江川守利さんは、浅草のがん哲カフェ以外に渋沢栄一記念王子・吉田松陰記念北千住がん哲学外来カフェを主催されています。浅草の「勝海舟記念 下町(浅草)がん哲学外来」という名称は江川さんの発案。歴史大好きな江川さんが、とりわけ尊敬するのが勝海舟で、浅草は勝海舟のなじみの地であることからこの名称が誕生しました。 今回は、勝海舟が残した言葉の処方箋を紹介し、貧乏武士の家に生まれた勝海舟がいかにして歴史に名を残すまでになったか、残した示唆に富む粋な言葉の数々を紹介してくれました。

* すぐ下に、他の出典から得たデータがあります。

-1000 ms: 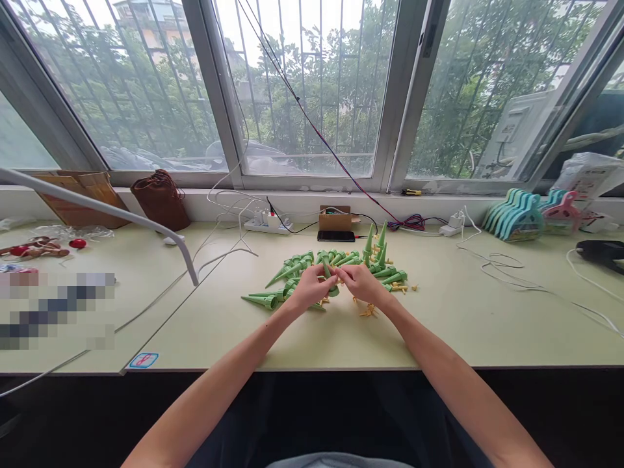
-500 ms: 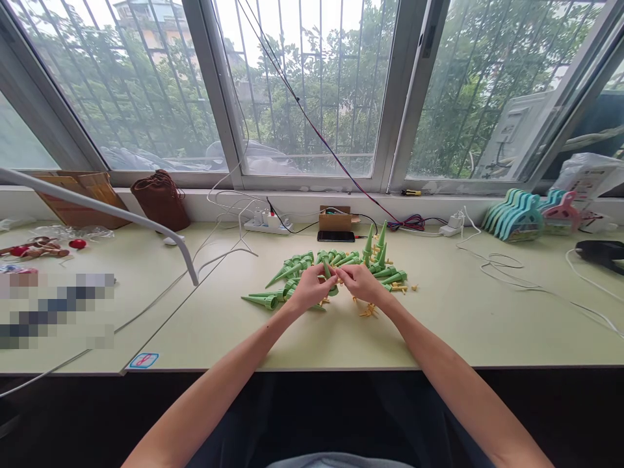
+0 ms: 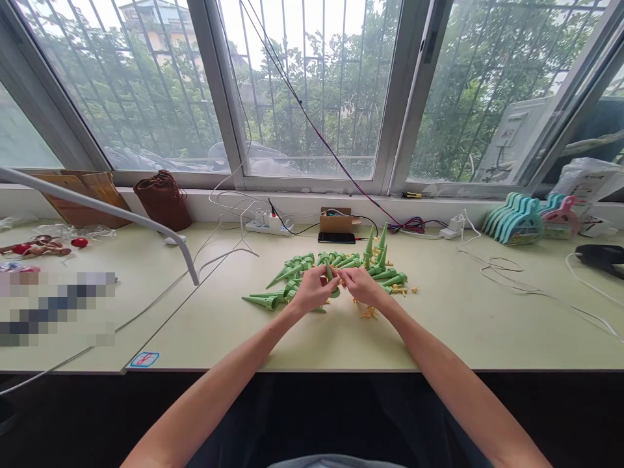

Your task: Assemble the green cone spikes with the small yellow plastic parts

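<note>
My left hand (image 3: 312, 289) is closed around a green plastic watering spike (image 3: 335, 293), whose tapered body shows between the fingers. Against it, the fingertips of my right hand (image 3: 361, 286) pinch a small yellow plastic piece, mostly covered by the fingers. Both hands meet just above the table. Around them lie several more green watering spikes (image 3: 264, 301), some on their sides, with a few standing point up behind my right hand. A little heap of yellow plastic pieces (image 3: 369, 313) rests below my right wrist.
A black phone (image 3: 336, 238) lies before a small cardboard box (image 3: 335, 222) at the back. A white power strip (image 3: 268, 225) and cables run along the sill. Teal hangers (image 3: 514, 218) stand at right; a grey curved arm (image 3: 146, 224) reaches in from the left.
My hands stay together at nearly the same spot, with the fingers shifting slightly around the spike and the yellow piece. The view has moved a little.
</note>
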`<state>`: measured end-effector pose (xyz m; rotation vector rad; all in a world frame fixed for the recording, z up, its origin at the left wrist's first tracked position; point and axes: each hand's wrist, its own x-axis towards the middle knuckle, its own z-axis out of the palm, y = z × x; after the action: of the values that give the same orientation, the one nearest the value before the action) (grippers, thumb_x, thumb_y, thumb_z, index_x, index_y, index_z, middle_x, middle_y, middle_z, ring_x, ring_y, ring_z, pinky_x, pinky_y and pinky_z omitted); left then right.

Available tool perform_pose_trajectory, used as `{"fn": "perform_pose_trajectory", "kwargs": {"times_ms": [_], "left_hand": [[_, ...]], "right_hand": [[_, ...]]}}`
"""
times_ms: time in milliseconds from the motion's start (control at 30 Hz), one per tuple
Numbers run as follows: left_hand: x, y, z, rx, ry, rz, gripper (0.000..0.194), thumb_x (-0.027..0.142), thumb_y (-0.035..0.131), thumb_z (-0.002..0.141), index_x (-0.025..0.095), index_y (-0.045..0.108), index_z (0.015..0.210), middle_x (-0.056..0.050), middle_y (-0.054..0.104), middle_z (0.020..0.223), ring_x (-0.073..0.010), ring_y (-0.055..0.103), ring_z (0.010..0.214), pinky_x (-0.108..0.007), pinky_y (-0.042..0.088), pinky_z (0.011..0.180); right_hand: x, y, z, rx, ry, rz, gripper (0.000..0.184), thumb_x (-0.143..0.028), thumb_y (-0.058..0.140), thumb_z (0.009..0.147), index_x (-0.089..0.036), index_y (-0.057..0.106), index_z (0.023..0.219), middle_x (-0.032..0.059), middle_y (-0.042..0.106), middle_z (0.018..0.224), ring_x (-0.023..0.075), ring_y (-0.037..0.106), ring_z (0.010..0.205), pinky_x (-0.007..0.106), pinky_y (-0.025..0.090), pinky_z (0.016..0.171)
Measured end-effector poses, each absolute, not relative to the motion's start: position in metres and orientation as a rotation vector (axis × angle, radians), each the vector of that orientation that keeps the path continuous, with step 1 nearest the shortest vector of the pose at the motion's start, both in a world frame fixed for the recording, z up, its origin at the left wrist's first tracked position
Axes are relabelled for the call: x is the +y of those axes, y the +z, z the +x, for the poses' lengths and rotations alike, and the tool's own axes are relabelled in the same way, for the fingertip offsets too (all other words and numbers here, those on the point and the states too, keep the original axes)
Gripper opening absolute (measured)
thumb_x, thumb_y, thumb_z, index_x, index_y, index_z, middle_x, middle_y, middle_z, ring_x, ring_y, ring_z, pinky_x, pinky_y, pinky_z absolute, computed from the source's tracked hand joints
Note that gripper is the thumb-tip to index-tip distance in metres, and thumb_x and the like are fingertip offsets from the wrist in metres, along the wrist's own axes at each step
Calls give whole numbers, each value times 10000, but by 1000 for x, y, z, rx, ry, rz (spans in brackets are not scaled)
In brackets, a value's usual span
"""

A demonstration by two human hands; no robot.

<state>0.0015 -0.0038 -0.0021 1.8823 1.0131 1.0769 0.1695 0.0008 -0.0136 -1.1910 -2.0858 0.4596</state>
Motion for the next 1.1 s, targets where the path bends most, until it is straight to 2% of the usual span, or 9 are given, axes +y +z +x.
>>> {"fn": "perform_pose_trajectory", "kwargs": {"times_ms": [367, 667, 1100], "left_hand": [[-3, -7, 0, 1007, 1076, 2005, 223, 366, 590, 826, 152, 585, 765, 8, 527, 598, -58, 414, 442, -172, 310, 405], [-6, 3, 2, 1072, 1124, 1867, 219, 356, 622, 774, 142, 595, 734, -3, 581, 631, -80, 505, 485, -187, 381, 456], [-1, -6, 0, 1019, 1131, 2010, 216, 354, 597, 815, 141, 612, 784, 14, 532, 594, -69, 424, 466, -187, 323, 441]], "right_hand": [[2, -13, 170, -2114, 470, -1213, 427, -371, 283, 988, -196, 368, 608, -25, 407, 548, 115, 358, 543, 268, 255, 572], [3, -16, 170, -2023, 495, -1126, 369, -372, 340, 974, -194, 398, 655, -18, 463, 610, 113, 374, 574, 255, 276, 562], [3, -14, 170, -2091, 487, -1163, 388, -351, 308, 979, -193, 392, 635, -19, 454, 573, 111, 370, 551, 274, 248, 575]]}}
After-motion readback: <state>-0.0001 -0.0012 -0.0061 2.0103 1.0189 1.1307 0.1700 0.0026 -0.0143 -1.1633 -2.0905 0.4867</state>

今回のカフェに参加したメンバーの中に初参加者はなく、ほとんどが常連ばかり。それでも、改めて言葉をかえて聞くと新たな発見があることに気づきます。つまるところ、人(助けを必要とする人、患者さんなど)の数だけ言葉が必要ということであり、そのためには「対話」が必要なのだと再認識しました。

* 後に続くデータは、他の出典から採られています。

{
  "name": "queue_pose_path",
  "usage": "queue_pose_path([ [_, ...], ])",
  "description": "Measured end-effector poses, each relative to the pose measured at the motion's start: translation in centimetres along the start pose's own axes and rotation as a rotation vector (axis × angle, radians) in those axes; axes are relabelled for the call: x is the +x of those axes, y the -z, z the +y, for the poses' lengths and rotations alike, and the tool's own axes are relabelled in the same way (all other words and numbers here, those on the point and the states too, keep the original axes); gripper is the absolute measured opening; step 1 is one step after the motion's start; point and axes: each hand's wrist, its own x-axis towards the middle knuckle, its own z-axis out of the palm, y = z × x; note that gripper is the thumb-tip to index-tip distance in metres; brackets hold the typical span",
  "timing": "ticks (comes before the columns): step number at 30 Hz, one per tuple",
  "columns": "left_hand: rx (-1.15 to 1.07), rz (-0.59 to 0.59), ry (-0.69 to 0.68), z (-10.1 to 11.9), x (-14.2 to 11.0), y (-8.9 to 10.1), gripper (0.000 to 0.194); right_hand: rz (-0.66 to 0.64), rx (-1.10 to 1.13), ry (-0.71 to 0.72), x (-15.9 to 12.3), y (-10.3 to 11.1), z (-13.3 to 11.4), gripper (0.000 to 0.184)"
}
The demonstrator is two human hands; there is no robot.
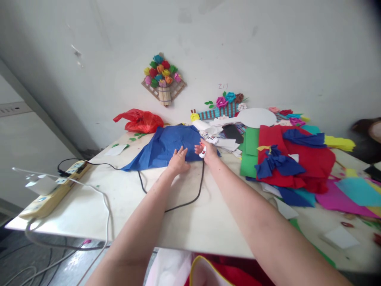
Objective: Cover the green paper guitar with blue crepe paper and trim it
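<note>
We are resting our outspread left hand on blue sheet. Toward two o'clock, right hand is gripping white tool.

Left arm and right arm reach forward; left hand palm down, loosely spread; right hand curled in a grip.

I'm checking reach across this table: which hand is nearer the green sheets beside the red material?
Right. The right hand, holding a white tool, is left of the green sheets; the left hand is farther left, at the near edge of the blue sheet.
</note>
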Motion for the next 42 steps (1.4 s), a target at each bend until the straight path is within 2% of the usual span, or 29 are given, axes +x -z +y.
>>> queue_pose_path([
  [6,0.010,0.047,0.364,1.2,-0.9,0.6,0.078,0.004,0.001,-0.009,-0.4,-0.5,-0.4,0.016],
  [11,0.005,0.089,0.458,1.3,-0.9,0.7,0.079,-0.005,0.013,0.002,-0.7,-1.0,-0.9,0.016],
  [16,0.000,0.037,0.454,0.2,-0.5,0.9,0.084,0.002,0.046,0.031,-0.8,-1.2,-1.5,0.016],
  [22,0.040,-0.031,0.285,-1.5,-0.5,2.4,0.084,0.051,0.068,0.034,-0.8,-1.1,-2.5,0.015],
  [24,0.067,-0.026,0.291,-1.9,-0.8,3.1,0.086,0.057,0.072,0.036,-0.7,-1.0,-2.9,0.015],
  [27,0.157,0.006,0.365,-2.1,-1.3,3.6,0.080,0.042,0.084,0.053,-0.7,-0.9,-3.4,0.015],
  [30,0.256,0.065,0.392,-2.3,-1.7,3.4,0.071,0.031,0.096,0.059,-0.8,-0.9,-3.7,0.015],
  [36,0.289,0.124,0.364,-4.0,-1.6,2.0,0.069,0.031,0.102,0.055,-1.0,-1.0,-3.8,0.015],
  [40,0.305,0.250,0.324,-4.9,-1.5,2.0,0.062,0.031,0.100,0.055,-1.0,-1.0,-4.0,0.016],
  [42,0.317,0.258,0.307,-5.1,-1.6,2.1,0.060,0.035,0.102,0.052,-1.0,-0.9,-4.1,0.017],
])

国葬当日、ノンフィクション作家の佐野眞一さんが肺がんで(9/26没)、カタルーニャ語・スペイン文化研究者の田澤耕さんが大腸がんで(9/24没)亡くなられたことを知りました。佐野さんは、私がかけだしのライターだった頃から注目していた方でしたため、恩師を亡くしたような寂しさを覚えます。田澤さんはつい最近、彼の著書「カタルーニャ語 小さなことば僕の人生」を某媒体で紹介させていただいたばかりでした。その著書のあとがきに、ご自身が末期がん患者であること、残された生命の時間で生きた証として本書を完成されたことなどを記されておられましたので気になっていた次第です。
二人に一人ががんになる時代ですからがんで生命を落とすことは珍しくはありませんが、がん哲カフェに関わっているだけに特別な訃報でした。
★「カタルーニャ語 小さなことば僕の人生」
https://book.asahi.com/article/14695190
家族ががん(末期)宣告をうけ、闘病中に藁をもすがる思いで浅草のがん哲カフェの扉をあけたのは2016年12月。以来、がん哲カフェのスタッフとして関わり続けて6年目を迎える私は、2年半の闘病、死別、喪失感との闘いを経て、現在はなんとか落ち着きを取り戻すことができました。医療・介護従事者でない私にできることはあまりありませんが、がんに関わった様々な経験、そしてがん哲での学びをいかして、今後もがん哲カフェに広く関わっていきたいと決意を新たにした次第です。